## ACTIVITY
Whatever appears in the records apart from pictures must be reproduced exactly.

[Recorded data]
____________

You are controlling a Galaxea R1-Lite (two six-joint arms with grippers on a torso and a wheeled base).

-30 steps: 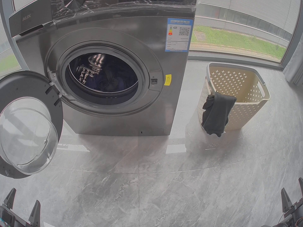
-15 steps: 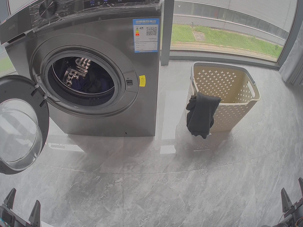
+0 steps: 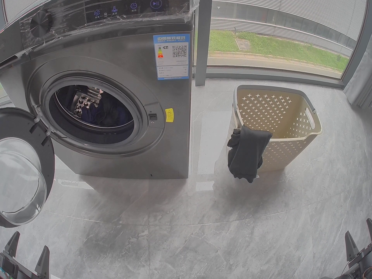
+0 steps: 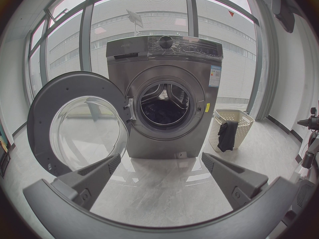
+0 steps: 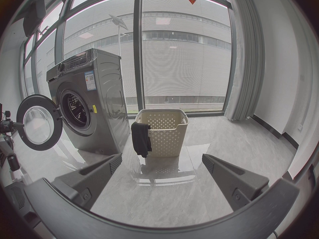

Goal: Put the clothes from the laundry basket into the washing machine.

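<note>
A grey washing machine [image 3: 116, 97] stands at the left with its round door [image 3: 21, 171] swung open; dark clothes lie in the drum [image 3: 104, 115]. To its right a cream laundry basket [image 3: 294, 144] sits on the floor, with a dark garment [image 3: 248, 152] draped over its near rim. The basket [image 5: 166, 140] and garment [image 5: 140, 138] also appear in the right wrist view, the machine [image 4: 166, 97] and basket [image 4: 241, 130] in the left wrist view. My left gripper [image 3: 28, 248] is open at the bottom left corner, far from both. My right gripper [image 3: 358, 237] is open at the bottom right corner.
Glossy grey floor tiles [image 3: 186, 229] stretch between me and the machine. Tall windows [image 3: 279, 24] run behind the basket, with a grey curtain [image 3: 358, 86] at the far right. The open door juts out into the floor on the left.
The whole head view has shifted: the camera turned right and moved closer, so machine and basket sit further left and lower. The grippers hold the same open pose.
</note>
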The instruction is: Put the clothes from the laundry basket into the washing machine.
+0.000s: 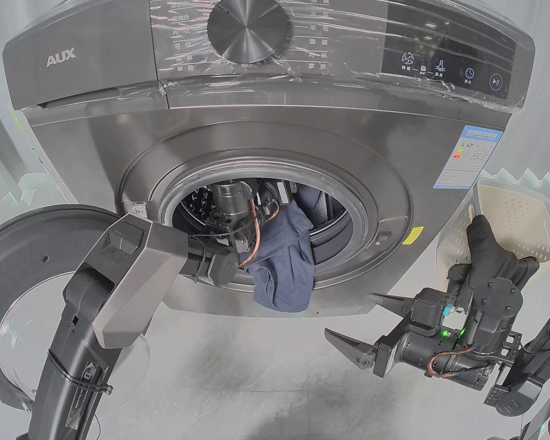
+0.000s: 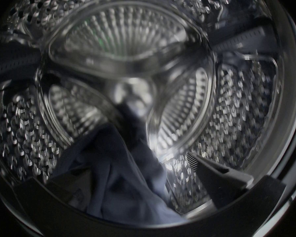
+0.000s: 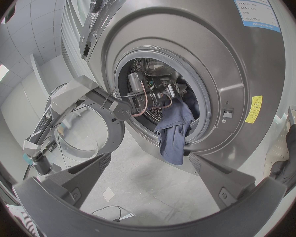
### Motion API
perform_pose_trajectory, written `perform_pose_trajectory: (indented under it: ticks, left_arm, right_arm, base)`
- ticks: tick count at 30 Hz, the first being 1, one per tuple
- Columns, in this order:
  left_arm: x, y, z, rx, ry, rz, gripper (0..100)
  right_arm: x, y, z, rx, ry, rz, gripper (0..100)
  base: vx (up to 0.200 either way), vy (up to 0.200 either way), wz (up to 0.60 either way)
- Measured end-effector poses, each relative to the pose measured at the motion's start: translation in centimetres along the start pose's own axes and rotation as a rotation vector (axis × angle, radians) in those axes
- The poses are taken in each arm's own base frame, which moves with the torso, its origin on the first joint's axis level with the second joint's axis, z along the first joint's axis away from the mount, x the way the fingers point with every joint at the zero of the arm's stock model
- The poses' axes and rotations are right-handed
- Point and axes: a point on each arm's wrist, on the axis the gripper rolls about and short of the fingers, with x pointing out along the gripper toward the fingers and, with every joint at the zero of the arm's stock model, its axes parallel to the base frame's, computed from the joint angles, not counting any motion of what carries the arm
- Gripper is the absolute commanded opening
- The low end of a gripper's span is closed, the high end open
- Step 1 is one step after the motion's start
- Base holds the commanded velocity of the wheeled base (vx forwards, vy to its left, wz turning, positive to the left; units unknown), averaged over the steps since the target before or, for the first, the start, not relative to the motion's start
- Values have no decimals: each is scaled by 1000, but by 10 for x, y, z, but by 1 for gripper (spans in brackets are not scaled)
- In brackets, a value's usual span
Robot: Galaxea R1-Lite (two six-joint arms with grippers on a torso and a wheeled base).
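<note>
Left gripper is held inside the washing machine's perforated steel drum, wedge fingers spread. A soft navy garment is draped between them and over the round door rim. Right gripper is held low, fingers parted, beside the cream laundry basket.

Lab-like test room: film-wrapped washing machine, white panelled walls, ceiling light panel, bare grey floor.
</note>
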Motion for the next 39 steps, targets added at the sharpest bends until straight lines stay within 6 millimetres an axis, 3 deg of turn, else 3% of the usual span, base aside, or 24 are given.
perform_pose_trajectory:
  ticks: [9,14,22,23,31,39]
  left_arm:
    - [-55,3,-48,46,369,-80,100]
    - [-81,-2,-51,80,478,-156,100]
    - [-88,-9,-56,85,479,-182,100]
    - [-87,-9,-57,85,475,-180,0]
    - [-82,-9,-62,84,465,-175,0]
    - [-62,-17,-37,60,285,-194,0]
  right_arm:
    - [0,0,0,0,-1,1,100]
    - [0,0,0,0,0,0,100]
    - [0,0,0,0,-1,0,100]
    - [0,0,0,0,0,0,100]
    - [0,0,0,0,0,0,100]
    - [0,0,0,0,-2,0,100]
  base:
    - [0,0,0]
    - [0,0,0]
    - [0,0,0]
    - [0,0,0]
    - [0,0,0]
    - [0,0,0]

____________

## OUTPUT
You are controlling a Galaxea R1-Lite (two six-joint arms with grippers on a torso and a wheeled base).

-30 steps: 
-15 steps: 
+0 steps: 
+0 steps: 
+0 steps: 

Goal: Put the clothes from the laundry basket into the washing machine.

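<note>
A grey washing machine [image 3: 116, 97] stands at the left with its round door [image 3: 21, 171] swung open; dark clothes lie in the drum [image 3: 104, 115]. To its right a cream laundry basket [image 3: 294, 144] sits on the floor, with a dark garment [image 3: 248, 152] draped over its near rim. The basket [image 5: 166, 140] and garment [image 5: 140, 138] also appear in the right wrist view, the machine [image 4: 166, 97] and basket [image 4: 241, 130] in the left wrist view. My left gripper [image 3: 28, 248] is open at the bottom left corner, far from both. My right gripper [image 3: 358, 237] is open at the bottom right corner.
Glossy grey floor tiles [image 3: 186, 229] stretch between me and the machine. Tall windows [image 3: 279, 24] run behind the basket, with a grey curtain [image 3: 358, 86] at the far right. The open door juts out into the floor on the left.
The whole head view has shifted: the camera turned right and moved closer, so machine and basket sit further left and lower. The grippers hold the same open pose.
</note>
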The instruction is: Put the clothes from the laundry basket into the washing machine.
+0.000s: 
+0.000s: 
+0.000s: 
### Motion API
perform_pose_trajectory, written `perform_pose_trajectory: (indented under it: ticks, left_arm, right_arm, base)`
- ticks: tick count at 30 Hz, the first being 1, one per tuple
- Columns, in this order:
  left_arm: x, y, z, rx, ry, rz, gripper (0..100)
  right_arm: x, y, z, rx, ry, rz, gripper (0..100)
  base: vx (up to 0.200 either way), vy (up to 0.200 either way), wz (up to 0.60 either way)
- Measured end-effector poses, each relative to the pose measured at the motion's start: translation in centimetres along the start pose's own axes and rotation as a rotation vector (axis × angle, radians) in those axes
- The poses are taken in each arm's own base frame, which moves with the torso, its origin on the first joint's axis level with the second joint's axis, z along the first joint's axis away from the mount, x the way the fingers point with every joint at the zero of the arm's stock model
- The poses' axes and rotations are right-handed
- Point and axes: a point on each arm's wrist, on the axis the gripper rolls about and short of the fingers, with x pointing out along the gripper toward the fingers and, with every joint at the zero of the arm's stock model, its axes parallel to the base frame's, computed from the joint angles, not counting any motion of what carries the arm
- Gripper is the absolute commanded opening
- The low end of a gripper's span is closed, the high end open
- Step 1 is one step after the motion's start
- Base holds the commanded velocity of the wheeled base (vx forwards, vy to its left, wz turning, positive to the left; units unknown), averaged over the steps since the target before or, for the first, the start, not relative to the motion's start
- Values have no decimals: each is scaled by 1000, but by 10 for x, y, z, but by 1 for gripper (spans in brackets are not scaled)
- In brackets, a value's usual span
Robot: Galaxea R1-Lite (two six-joint arms with grippers on a torso and a wheeled base).
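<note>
Left gripper is held inside the washing machine's perforated steel drum, wedge fingers spread. A soft navy garment is draped between them and over the round door rim. Right gripper is held low, fingers parted, beside the cream laundry basket.

Lab-like test room: film-wrapped washing machine, white panelled walls, ceiling light panel, bare grey floor.
</note>
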Motion for the next 39 steps, targets added at the sharpest bends until straight lines stay within 6 millimetres an axis, 3 deg of turn, else 3% of the usual span, base aside, or 24 are given.
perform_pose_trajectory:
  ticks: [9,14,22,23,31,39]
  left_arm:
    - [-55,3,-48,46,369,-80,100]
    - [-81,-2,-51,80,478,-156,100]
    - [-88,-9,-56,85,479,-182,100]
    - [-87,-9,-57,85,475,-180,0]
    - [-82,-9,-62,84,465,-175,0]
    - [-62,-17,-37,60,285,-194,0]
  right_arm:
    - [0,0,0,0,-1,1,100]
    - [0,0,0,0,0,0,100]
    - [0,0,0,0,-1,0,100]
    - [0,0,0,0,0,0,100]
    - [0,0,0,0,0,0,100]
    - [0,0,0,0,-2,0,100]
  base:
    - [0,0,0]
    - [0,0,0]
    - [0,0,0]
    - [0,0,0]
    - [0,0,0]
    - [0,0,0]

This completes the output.